DESIGNERS VERSUS ARTISTS
What is the distinguishing quality that separates an artist-designer from a fashion designer?
Do you see fashion designers as artists?
Yes, but not all of them. Some are. I definitely consider all the designers I work with as artists and I constantly refer to them as ‘artists’ instead of ‘designers’. You will understand why if you look at our exhibition or the works displayed on my website. The works and designs are art installations. We are not talking about a nice little dress.
I think it’s a combination of curiosity, investigation and imagination. They need to have the curiosity to go beyond what they know. They need to have a desire to tell a story and they need to have a desire to investigate. Some investigate a certain social setting. Others investigate a material: whether it’s sustainable, whether it’s been used in the past, etc. What they all have is a motivation to go further, to question, to explore and then to create.
Are there any Asian artist-designers that we should watch out for in 2015?
Plenty! We have a lot of Asian artists in our exhibition and their work is among the best. I was really pleasantly surprised by the work coming from China, for example, from Dooling Jiang.
Here are some others to look out for: Shilpa Chavan from India, Shao Yen Chen from Taiwan, Rejina Pyo and Eunjeong Jeon from Korea, Kunihiko Moringa and the duo comprising Hokuto Katsui and Nao Yagi from Japan, and finally Zhang Da and Ying Gao from China.
Your first fashion purchase as a collector were condom dresses at an AIDS conference in Bangkok. The concept makes quite a statement and falls into the category of fashion activism. Could you tell us a bit more about the dresses? Where are they now?
The condom dresses are still at the same museum that I sent them to after I bought them. They were by the Brazilian artist Adriana Bertini, and they were displayed at an international AIDS conference. I was an art collector at the time and had never been involved in fashion, but those dresses appealed to me because they were so different from anything I’ve ever seen before.

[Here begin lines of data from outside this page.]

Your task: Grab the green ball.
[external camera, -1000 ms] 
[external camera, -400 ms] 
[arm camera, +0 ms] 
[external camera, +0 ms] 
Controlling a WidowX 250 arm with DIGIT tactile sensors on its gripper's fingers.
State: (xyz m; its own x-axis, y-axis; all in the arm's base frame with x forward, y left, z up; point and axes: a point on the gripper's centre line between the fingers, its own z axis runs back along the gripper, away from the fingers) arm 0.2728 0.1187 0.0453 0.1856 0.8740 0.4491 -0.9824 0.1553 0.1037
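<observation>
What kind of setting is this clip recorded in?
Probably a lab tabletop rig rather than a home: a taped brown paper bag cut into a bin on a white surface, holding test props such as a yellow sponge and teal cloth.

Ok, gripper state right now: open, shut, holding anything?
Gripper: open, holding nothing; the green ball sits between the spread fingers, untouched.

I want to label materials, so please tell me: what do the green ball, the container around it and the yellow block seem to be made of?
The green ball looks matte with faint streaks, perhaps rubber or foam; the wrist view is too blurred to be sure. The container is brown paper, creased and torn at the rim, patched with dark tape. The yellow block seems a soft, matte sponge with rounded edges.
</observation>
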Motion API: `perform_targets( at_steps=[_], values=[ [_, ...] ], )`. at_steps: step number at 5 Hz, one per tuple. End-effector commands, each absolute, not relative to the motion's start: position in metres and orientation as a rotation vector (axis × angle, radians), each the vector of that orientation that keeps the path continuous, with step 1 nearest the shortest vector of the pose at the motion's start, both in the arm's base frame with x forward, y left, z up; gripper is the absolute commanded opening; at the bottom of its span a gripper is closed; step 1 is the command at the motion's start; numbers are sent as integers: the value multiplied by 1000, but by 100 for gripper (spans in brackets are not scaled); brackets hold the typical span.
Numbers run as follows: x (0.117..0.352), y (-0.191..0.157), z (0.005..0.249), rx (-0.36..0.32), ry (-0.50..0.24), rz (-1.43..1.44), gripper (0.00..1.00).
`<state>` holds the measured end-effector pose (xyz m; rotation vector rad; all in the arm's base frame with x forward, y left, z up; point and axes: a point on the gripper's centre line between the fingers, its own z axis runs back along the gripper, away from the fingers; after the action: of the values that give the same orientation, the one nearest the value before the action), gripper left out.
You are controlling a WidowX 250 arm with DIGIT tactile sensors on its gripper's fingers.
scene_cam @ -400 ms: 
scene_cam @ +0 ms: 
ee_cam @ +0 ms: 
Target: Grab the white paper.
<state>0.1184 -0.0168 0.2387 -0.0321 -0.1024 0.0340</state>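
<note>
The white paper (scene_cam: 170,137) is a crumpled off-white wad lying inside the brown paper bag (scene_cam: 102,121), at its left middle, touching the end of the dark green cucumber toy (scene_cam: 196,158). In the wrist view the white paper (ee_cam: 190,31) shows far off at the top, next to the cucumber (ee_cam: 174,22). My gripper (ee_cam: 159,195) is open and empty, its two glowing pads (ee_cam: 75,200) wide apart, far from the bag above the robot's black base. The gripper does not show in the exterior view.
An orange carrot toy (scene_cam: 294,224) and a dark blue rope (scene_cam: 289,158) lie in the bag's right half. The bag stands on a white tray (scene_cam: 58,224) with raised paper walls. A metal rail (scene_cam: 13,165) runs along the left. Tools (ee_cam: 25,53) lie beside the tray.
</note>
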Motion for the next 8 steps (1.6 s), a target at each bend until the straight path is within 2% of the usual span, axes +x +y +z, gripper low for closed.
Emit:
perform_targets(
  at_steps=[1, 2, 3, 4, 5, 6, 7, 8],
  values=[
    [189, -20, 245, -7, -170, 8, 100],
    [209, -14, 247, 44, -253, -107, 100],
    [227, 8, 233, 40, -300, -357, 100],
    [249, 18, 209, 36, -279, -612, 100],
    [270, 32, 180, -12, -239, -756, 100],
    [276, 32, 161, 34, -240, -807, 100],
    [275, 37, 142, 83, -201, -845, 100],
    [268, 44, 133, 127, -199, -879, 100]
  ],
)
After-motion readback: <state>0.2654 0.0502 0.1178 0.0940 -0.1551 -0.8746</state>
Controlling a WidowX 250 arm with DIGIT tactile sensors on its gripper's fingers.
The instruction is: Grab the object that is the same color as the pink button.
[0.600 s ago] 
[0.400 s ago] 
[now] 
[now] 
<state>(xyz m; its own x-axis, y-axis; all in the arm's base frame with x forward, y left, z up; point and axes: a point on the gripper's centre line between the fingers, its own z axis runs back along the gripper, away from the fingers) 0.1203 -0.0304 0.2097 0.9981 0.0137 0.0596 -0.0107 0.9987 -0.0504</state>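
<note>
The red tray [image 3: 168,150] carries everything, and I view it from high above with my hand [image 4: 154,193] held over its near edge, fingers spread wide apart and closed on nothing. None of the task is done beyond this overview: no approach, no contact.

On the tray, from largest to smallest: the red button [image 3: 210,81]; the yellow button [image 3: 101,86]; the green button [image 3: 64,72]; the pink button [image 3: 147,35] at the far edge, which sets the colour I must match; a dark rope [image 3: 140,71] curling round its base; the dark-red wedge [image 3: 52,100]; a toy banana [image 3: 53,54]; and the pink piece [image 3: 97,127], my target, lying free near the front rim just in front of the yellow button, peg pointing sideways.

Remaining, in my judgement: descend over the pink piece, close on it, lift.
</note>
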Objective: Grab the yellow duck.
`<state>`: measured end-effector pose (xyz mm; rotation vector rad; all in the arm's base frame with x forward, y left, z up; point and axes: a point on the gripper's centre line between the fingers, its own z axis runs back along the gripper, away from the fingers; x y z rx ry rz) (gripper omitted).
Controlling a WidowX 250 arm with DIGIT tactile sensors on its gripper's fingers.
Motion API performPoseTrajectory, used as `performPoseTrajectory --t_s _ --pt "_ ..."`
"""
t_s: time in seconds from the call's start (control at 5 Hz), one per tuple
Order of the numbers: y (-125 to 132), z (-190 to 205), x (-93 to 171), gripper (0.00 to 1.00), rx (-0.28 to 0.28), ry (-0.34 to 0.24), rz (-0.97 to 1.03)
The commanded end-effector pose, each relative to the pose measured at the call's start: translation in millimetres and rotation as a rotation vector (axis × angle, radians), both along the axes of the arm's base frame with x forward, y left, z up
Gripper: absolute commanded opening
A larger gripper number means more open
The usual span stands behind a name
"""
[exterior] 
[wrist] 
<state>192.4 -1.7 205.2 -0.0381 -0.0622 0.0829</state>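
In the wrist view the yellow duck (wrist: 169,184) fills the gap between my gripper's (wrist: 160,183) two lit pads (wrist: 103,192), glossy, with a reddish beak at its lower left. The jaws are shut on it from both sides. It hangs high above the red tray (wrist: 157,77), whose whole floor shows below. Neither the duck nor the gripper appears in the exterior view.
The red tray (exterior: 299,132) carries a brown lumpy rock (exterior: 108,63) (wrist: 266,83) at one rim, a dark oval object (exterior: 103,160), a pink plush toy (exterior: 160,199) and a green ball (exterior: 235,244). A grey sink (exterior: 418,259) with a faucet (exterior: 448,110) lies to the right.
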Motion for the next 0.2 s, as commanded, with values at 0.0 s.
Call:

Of course, the condom is an ephemeral material and it shrivels away. I have the impression that they are not in a very good state now! Which is okay, because when a material changes, it marks the beginning of a new phase or journey for the artwork.
You once said in an interview that art does contribute to a better world. Can fashion do the same thing?
Yes, obviously. When you look at the exhibition you will see that the designers are precisely investigating how they – how we can all – contribute to a better world. One designer’s work is related to medical research – a quest to lighten the burden of people with cancer! These people are certainly not aiming to make a beautiful garment. They are aiming to make a better environment, a better future, a better world. I must say it is extremely encouraging.
What about the stigma of luxury and commercialism associated with the fashion industry?
I think that’s changing, even with consumers, and even in Asia. I am getting the feeling that the more sophisticated consumers are looking beyond the brand names. They desire something more, a conscience and awareness perhaps, and because of that I feel that the fashion world is moving towards something better.
Finally, in the style of fashion magazines, allow me to ask: what are your favourite staples in your wardrobe these days?
I like to wear jackets and suits that have this sharp design. Broad shoulders, trimmed middle, open-breasted. Quite Italian, I think. And I like them to be quite fitted. And then I always wear those with jeans, and lately with all sorts of different sneakers, preferably red ones.